* **Data section**:
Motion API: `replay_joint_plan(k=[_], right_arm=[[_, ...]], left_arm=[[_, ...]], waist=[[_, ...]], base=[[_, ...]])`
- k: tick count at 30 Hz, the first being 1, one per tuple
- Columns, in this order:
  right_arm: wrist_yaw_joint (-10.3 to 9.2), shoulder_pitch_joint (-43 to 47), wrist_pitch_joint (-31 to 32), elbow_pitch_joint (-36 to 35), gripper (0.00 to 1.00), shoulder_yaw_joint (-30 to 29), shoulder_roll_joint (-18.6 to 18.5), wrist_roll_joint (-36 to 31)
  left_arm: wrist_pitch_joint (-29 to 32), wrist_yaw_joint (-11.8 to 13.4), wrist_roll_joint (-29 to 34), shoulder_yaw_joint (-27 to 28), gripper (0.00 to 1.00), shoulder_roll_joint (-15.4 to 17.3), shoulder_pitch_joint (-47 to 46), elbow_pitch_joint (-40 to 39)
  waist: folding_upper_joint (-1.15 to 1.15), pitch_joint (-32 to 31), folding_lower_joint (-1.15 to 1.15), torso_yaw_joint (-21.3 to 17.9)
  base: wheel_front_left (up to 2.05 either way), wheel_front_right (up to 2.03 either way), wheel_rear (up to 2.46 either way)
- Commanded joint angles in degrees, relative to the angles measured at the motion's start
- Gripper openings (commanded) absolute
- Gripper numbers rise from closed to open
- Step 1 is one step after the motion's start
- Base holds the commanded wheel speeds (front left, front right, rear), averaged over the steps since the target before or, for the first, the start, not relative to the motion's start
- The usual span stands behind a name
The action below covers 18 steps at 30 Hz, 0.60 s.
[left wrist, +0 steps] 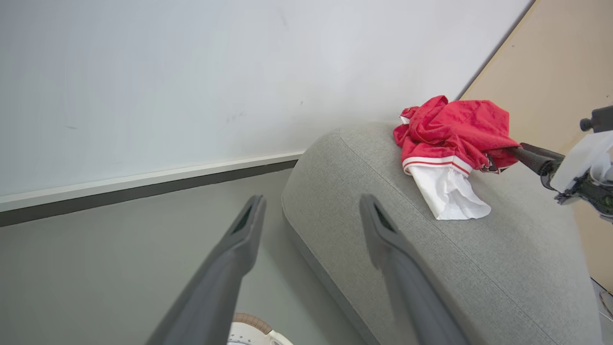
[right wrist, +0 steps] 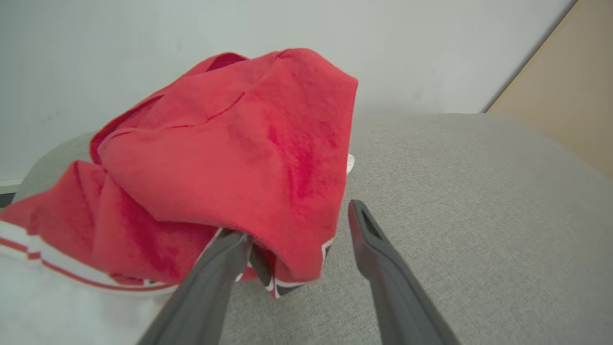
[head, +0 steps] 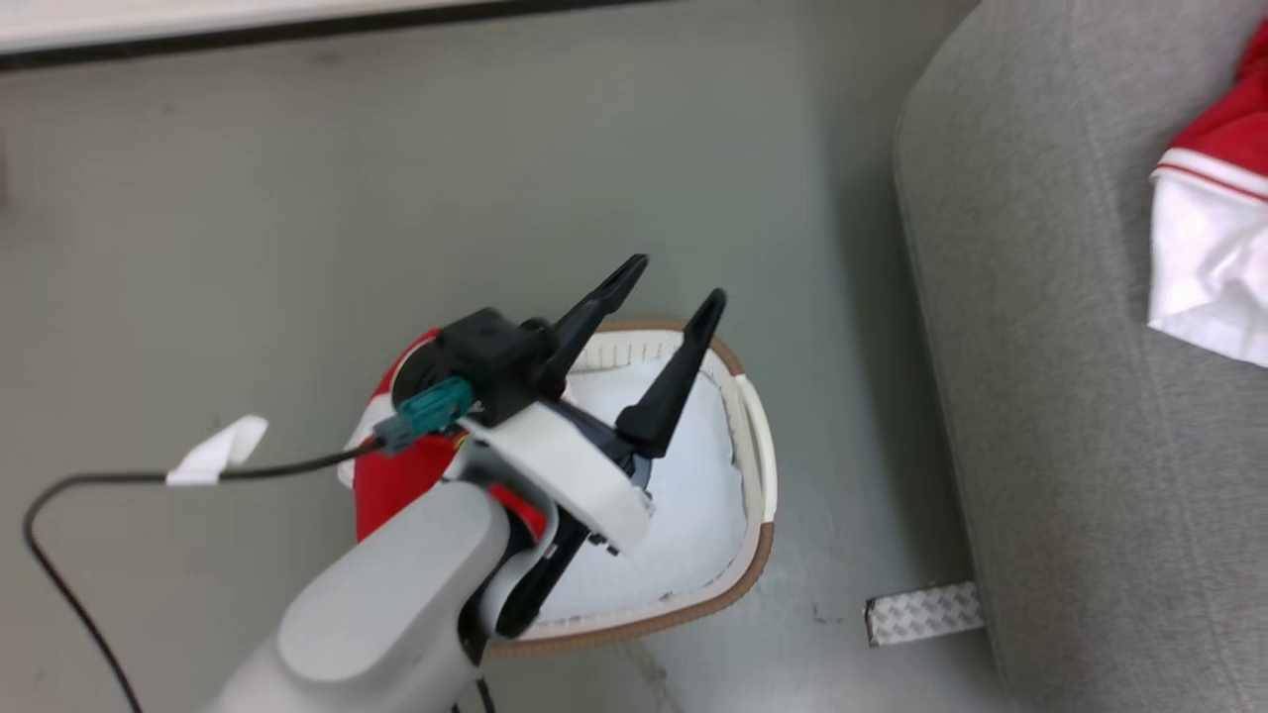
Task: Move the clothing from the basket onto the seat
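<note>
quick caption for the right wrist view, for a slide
Right gripper open at the red garment heaped on the grey seat, cloth draped over one fingertip.

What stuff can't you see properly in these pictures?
Head view: the left gripper and its arm cover much of the basket, so how much red clothing is inside is hidden.
Head view: the pile on the seat is cut off by the right edge.
Right wrist view: the pile hides one fingertip of the right gripper.

Left claw [head: 679, 277] spread wide over the basket [head: 761, 560].
</note>
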Motion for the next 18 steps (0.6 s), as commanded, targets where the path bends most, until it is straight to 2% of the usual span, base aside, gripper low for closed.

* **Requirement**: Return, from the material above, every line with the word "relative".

* **Response below**:
- Commanded joint angles in degrees, relative to the angles measured at the motion's start
- Base holds the commanded wheel speeds (front left, front right, rear), averaged over the steps since the target before or, for the first, the start, not relative to the motion's start

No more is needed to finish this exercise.